O governador Cláudio Castro (PL) evitou, nesta quarta-feira (29/10), responder diretamente às críticas sobre a megaoperação policial que deixou ao menos 132 mortos no Rio de Janeiro. A ação, deflagrada na terça-feira (28) contra o Comando Vermelho, é considerada a mais letal da história do estado.
Leia também:
Durante coletiva, Castro afirmou que o momento não é de “batalha política” e mandou um recado aos opositores:
Não vou ficar respondendo ministro ou secretário que queira, nesse momento, transformar [a megaoperação] em uma batalha política. O nosso único recado é: suma. Ou soma ou suma.
O governador disse ainda que a população fluminense busca soluções práticas, e não disputas entre governos. “Não é o que o cidadão carioca quer. A população quer uma solução para o dia a dia”, completou.
Segundo o governo, a megaoperação teve como objetivo desarticular a estrutura do Comando Vermelho e apreender o arsenal usado pela facção. O saldo oficial aponta 132 mortos, entre eles quatro policiais: dois civis e dois militares.
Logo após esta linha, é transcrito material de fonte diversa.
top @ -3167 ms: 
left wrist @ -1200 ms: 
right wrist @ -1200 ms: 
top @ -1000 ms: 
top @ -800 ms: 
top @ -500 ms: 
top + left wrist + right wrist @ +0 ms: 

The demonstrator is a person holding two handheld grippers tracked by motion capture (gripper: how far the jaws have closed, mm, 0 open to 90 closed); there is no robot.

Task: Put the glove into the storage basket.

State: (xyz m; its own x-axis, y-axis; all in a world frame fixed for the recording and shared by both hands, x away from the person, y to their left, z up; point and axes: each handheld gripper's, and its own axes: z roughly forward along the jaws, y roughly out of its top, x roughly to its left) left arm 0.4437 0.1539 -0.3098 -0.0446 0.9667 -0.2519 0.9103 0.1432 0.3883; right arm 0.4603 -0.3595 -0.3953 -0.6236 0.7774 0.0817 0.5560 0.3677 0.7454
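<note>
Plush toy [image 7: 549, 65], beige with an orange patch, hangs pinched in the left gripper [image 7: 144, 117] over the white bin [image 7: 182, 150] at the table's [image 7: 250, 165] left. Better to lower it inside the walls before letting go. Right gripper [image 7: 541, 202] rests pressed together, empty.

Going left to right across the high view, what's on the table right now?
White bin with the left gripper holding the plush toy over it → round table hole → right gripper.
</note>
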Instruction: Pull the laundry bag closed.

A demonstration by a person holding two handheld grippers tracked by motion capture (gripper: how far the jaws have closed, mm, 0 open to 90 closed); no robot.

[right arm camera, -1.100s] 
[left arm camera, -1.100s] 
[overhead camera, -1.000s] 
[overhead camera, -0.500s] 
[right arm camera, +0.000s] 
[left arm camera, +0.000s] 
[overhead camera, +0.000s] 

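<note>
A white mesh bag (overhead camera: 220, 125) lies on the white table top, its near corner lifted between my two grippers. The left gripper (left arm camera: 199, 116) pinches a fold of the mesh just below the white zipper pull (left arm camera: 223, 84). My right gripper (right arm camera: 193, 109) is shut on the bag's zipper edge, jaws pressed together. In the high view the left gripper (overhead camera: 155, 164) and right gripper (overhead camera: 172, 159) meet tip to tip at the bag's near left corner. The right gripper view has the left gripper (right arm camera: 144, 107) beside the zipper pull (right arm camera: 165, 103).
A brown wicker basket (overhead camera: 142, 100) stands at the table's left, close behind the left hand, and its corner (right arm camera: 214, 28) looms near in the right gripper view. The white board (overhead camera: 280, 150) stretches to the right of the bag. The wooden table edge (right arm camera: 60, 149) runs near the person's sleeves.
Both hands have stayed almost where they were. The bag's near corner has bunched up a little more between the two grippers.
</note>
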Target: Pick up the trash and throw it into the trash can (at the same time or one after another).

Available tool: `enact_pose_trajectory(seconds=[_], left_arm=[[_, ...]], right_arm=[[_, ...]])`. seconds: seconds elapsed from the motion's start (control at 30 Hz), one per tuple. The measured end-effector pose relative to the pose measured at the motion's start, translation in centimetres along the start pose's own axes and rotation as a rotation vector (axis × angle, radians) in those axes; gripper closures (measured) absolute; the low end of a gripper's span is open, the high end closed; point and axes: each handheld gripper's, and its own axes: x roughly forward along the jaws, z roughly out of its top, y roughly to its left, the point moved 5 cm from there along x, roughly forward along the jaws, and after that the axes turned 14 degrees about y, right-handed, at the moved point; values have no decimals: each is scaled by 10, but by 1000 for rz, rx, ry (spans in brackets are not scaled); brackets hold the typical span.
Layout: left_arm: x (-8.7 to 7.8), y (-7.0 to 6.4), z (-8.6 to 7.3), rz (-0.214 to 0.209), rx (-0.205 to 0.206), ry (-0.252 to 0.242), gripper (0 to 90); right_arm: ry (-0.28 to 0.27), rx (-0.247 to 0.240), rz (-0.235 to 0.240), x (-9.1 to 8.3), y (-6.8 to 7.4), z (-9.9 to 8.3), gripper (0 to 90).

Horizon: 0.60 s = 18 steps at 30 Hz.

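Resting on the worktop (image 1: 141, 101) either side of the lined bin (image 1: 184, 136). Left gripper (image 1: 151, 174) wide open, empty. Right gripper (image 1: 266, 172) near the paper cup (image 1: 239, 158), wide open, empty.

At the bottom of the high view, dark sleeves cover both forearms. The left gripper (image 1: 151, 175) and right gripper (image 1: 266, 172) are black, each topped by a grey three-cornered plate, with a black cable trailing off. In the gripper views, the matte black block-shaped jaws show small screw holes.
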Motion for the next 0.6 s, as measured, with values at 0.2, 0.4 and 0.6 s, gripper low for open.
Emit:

Castro classificou a ação como “um sucesso”, destacando que o planejamento levou cerca de um ano. Ele também afirmou que o governo federal negou apoio durante a ofensiva, o que, segundo ele, deixou o estado “sozinho” no enfrentamento.
Na mesma coletiva, o governador disse ter recebido mensagens de apoio de outros chefes de Executivo, como Eduardo Leite, Ibaneis Rocha e Tarcísio de Freitas, que se solidarizaram e parabenizaram o resultado da operação.